Best chowish neighborhood?
What are the best neighborhoods (particular streets/blocks would be helpful here) in Manhattan for great varieties of wonderful, diverse food? Am moving to Manhattan soon and have some choice about where to live...
I'll put a vote in for the East Village but you really can't go that wrong with any part of the East side from 14th street all the way down to Chinatown.
I think it will depend upon your age group whether you'd think it's the East Village or just The Village. There are a lot of places in the East Village, but the vibe is VERY young. so if you are, then it is!
Another vote for the East Village here, too. Union Square would be good if you like to cook (go Greenmarket and Whole Foods) and go out to some of the notable Flatiron-ish restaurants.
But I think East Village (and the LES) win out in terms of diversity (and the new Whole Foods on Bowery/Houston is pretty amazing).
West Village also has some great spots. I've avoid that weird Central Village, NYU nether-zone, though.
See also: http://www.chowhound.com/topics/367684
PS I define West Village as 14th to Houston Streets, west of 6th Avenue, East Village as 3rd Avenue/Bowery to East River, between 14th St and Houston. And Lower East Side as Houston to Delancey Streets, between the Bowery and the East River... Some hounds definitions of those neighborhoods may vary, dependent on generation, mostly.
Yum . . .I need a pear donut, do they still have them?

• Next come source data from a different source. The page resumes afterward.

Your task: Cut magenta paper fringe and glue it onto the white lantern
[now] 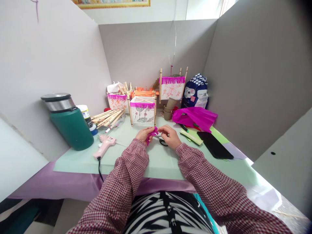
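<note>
Head view: left hand (144,134) grip pinches the pink paper (155,131) above the worktop (161,164), right hand (171,137) at its edge, can't tell if pinching, so handle lightly, as it likely tears, clear of the scissors (163,142).

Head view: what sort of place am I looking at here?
Most likely a handicraft booth: grey partitions stand at its back and sides, a pink glue gun lies at left, and the left hand holds a magenta fringed strip.
</note>
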The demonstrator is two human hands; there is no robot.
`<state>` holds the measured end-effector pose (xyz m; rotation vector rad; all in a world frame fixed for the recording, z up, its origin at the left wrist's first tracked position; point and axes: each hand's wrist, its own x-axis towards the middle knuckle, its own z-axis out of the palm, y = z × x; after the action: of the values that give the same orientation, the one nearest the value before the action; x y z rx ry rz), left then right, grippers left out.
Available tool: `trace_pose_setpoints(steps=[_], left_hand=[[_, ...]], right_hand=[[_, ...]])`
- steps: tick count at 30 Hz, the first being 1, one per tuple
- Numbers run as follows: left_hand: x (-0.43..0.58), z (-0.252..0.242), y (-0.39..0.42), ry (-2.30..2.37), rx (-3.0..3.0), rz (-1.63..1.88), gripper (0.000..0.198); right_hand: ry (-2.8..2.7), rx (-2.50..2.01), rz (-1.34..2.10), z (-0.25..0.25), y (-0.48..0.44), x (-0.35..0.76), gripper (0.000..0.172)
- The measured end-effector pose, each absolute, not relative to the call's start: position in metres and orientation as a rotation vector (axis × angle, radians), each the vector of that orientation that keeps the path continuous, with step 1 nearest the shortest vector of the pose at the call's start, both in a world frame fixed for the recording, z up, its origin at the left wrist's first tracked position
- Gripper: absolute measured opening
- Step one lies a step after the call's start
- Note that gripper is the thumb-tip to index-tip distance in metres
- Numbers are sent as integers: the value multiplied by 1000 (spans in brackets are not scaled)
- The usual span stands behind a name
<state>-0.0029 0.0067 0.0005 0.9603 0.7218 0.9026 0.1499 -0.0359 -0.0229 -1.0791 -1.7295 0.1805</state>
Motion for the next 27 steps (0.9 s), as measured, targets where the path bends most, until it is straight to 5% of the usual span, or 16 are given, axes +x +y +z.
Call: trace_pose_setpoints(steps=[14, 20, 27], left_hand=[[-3, 1, 7, 682, 982, 902, 20], [-6, 9, 7, 572, 828, 1189, 16], [-8, 8, 9, 528, 804, 1162, 14]], right_hand=[[-1807, -1113, -49, -20, -40, 151, 32], [-1887, -1417, -100, -19, -39, 158, 19], [-2108, -1656, -158, -28, -38, 157, 25]])
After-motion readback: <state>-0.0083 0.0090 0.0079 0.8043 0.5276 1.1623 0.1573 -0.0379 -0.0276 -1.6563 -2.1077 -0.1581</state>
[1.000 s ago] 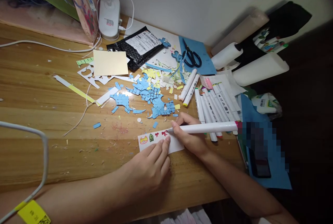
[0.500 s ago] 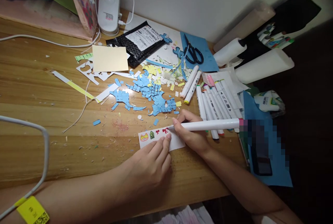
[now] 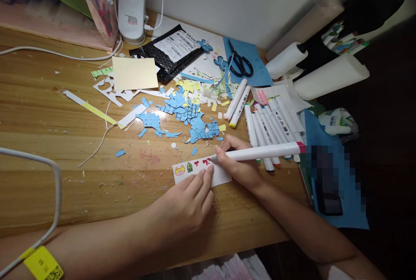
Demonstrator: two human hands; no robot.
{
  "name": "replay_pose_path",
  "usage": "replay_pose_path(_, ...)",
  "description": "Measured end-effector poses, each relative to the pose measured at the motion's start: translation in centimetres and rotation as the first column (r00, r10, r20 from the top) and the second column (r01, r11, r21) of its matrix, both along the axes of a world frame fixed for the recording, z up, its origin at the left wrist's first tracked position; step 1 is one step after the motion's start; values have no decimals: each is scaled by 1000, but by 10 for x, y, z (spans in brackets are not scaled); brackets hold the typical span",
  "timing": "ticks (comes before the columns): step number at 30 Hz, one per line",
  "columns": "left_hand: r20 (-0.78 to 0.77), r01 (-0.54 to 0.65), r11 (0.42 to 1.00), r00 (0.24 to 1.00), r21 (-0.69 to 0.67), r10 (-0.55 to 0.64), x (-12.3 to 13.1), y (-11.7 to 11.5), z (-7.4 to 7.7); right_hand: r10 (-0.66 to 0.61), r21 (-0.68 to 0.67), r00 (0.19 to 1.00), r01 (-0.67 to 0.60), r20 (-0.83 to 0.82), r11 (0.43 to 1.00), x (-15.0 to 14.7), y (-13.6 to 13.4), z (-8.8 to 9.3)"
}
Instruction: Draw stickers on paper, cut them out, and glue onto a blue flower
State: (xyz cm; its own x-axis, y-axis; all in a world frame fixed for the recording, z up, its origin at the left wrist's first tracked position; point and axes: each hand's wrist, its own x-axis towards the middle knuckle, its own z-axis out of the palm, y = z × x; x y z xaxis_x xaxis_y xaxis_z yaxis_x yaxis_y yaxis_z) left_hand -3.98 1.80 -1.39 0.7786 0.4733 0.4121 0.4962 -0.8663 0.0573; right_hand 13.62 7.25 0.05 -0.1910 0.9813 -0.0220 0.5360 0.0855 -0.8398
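My right hand (image 3: 242,164) is closed round a white marker (image 3: 263,151) with a pinkish-red end, its tip on a small white paper strip (image 3: 224,176). The tip touches beside a red bow drawing (image 3: 206,161). Left of that bow are a smaller red bow, a green-outlined shape and a yellow and orange animal face (image 3: 180,170). My left hand (image 3: 191,200) lies with its fingers stretched out over the strip's lower part, pressing it to the table. Part of the strip is hidden under both hands.
Blue paper scraps (image 3: 182,109) lie beyond the strip. Several markers (image 3: 269,124) lie to the right, with black scissors (image 3: 239,64) farther back. A black parcel (image 3: 172,52), a yellowish card (image 3: 134,73) and a white lamp base (image 3: 131,11) stand behind. A phone (image 3: 328,193) is at right.
The camera view has shifted slightly. Both hands stay in almost the same place on the strip, and the marker tip remains beside the larger red bow.
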Motion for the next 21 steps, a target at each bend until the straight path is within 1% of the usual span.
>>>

I live in lower manhattan which is ridiculously overpriced these days because it's become "trendy." I see a lot of whining about no place to food shop and near the Seaport many of the restaurants leave alot to be desired. That said, I can walk to Chinatown & Little Italy (for food shopping, not eating), the Union Square Greenmarket/Trader Joe's is one subway stop, Fairway in Red Hook is a 10 min. drive when I can find a car, it's a quick bus/bike ride to the new Whole Foods on Houston/Essex Street Market/Economy Candy/Earth Matters (small, independent health food store). Then there are restaurants: TriBeCa, LES, EV, Chinatown.
So you might want to keep to be a bit North of where I am. Suggest you stick to places near good transportation hubs (why I love downtown so much), that will also give you easy access to outer boroughs. Just watch out for bars, too many students wherever you live (only if you want peace & quiet as a lifestyle). Agree w/Ora's comments below. My neighborhood has had an influx of restaurants/bar (food smells!). We are always concerned about becoming another "Stone Street."
Another good street is E Houston. You could start around Bowery where the amazing new Whole Foods is that someone mentioned. Then keep walking east and you will hit the Himalayan restaurant and the cheap Indian place where all the taxi drivers go (both on the north side.) Then on the south side is Bereket, great Turkish kebabs, Russ&Daughters, Katz's. You could go all the way to Clinton St and make a detour for the Clinton St. Baking Company etc etc.